Your instructions: Of the lines in the data below, count the ones holding the string "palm", and answer with that number only.

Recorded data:
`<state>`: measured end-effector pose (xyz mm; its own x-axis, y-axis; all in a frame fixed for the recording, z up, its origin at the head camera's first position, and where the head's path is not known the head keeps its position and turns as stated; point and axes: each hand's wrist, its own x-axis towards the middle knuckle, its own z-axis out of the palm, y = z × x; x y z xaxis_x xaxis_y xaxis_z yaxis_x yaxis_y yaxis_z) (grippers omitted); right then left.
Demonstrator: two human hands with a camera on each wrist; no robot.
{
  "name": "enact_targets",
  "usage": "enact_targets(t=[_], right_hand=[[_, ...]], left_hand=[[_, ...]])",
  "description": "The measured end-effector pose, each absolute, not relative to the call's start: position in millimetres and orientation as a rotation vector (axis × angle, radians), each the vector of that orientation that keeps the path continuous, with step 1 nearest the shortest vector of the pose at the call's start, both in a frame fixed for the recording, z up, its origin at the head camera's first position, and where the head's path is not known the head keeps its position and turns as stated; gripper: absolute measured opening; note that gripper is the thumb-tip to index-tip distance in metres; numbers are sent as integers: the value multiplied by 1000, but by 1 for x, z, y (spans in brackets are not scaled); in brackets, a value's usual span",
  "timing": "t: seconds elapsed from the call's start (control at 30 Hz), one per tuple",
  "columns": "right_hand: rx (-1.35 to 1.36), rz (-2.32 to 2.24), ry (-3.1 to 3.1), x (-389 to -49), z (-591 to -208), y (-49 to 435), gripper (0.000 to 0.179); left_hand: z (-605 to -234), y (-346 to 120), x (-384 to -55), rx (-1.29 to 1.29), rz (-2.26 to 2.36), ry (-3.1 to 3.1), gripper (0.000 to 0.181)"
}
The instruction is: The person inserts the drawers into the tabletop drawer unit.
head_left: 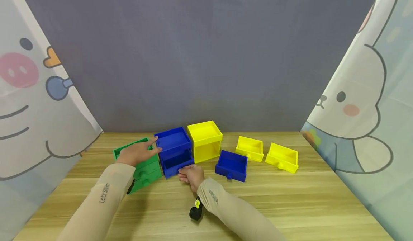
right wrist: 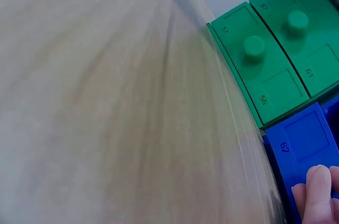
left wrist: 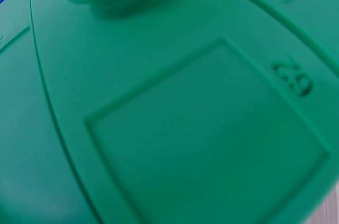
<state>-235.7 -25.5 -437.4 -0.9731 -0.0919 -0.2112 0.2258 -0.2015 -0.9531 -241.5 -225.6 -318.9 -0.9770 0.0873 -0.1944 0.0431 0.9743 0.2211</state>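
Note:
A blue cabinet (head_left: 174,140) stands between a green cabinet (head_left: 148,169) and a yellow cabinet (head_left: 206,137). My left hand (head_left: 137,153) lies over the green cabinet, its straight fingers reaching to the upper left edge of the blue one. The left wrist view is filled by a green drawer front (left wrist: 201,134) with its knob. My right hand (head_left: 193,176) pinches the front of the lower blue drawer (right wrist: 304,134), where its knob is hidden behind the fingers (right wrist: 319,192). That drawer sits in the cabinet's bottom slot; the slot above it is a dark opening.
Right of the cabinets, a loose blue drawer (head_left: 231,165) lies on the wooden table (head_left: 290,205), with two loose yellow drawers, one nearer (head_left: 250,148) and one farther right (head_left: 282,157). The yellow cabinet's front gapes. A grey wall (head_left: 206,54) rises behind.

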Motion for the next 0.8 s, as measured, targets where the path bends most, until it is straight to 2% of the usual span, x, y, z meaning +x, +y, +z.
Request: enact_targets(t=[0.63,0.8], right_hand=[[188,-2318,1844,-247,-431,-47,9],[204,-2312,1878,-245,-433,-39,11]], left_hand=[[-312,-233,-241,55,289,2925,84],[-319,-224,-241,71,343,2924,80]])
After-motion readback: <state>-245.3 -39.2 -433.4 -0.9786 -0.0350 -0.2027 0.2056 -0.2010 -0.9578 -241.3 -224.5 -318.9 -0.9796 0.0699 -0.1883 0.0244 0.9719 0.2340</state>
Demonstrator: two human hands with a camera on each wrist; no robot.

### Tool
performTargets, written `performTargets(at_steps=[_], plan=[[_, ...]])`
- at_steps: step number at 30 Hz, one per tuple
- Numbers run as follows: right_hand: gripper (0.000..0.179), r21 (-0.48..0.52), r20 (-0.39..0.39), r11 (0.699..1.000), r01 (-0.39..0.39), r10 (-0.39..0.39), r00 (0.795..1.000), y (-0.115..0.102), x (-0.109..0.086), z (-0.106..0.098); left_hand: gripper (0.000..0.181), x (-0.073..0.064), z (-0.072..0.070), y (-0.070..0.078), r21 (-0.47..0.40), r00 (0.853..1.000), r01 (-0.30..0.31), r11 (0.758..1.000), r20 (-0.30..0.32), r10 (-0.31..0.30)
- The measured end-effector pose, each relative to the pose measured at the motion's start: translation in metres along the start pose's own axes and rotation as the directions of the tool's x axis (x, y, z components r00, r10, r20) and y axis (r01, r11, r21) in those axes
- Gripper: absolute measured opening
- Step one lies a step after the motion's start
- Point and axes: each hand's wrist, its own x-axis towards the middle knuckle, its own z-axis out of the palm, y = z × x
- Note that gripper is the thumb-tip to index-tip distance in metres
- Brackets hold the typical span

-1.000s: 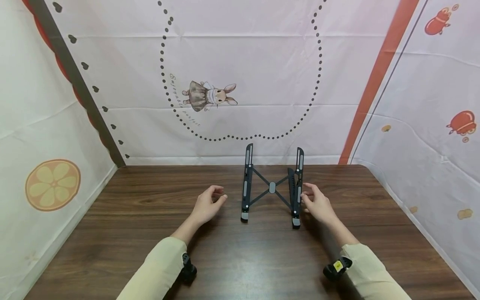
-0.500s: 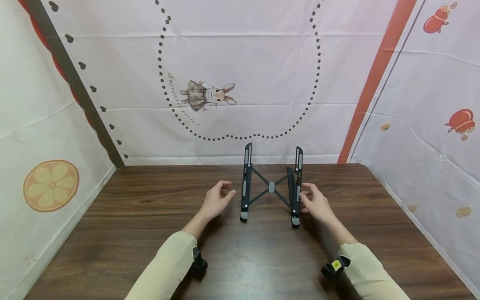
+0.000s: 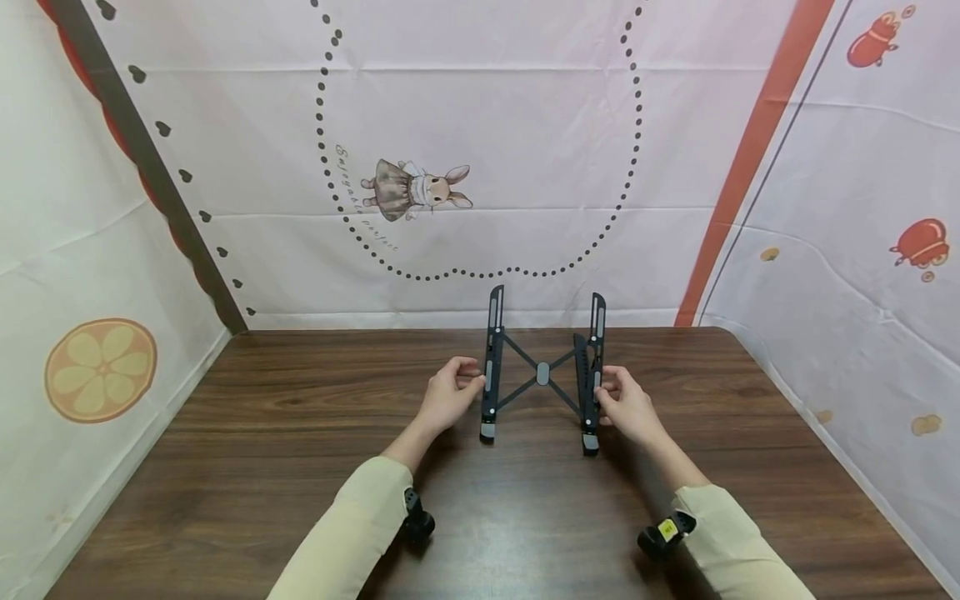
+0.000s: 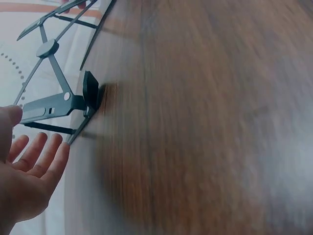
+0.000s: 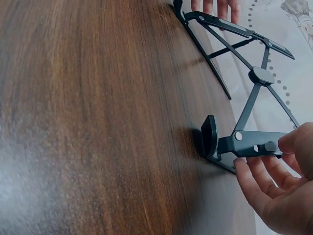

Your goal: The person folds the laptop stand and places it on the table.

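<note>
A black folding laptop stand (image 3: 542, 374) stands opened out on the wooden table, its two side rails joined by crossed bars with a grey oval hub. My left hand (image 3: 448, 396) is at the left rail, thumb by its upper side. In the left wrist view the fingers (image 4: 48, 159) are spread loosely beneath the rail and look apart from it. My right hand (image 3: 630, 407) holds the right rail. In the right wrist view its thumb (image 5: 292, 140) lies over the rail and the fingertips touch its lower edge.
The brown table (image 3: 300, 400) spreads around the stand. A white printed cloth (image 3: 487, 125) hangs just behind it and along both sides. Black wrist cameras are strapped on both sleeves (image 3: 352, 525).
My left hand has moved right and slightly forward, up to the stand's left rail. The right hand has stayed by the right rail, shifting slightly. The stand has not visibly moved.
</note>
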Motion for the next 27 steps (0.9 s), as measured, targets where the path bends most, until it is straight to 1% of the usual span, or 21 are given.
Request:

Answer for the task: 2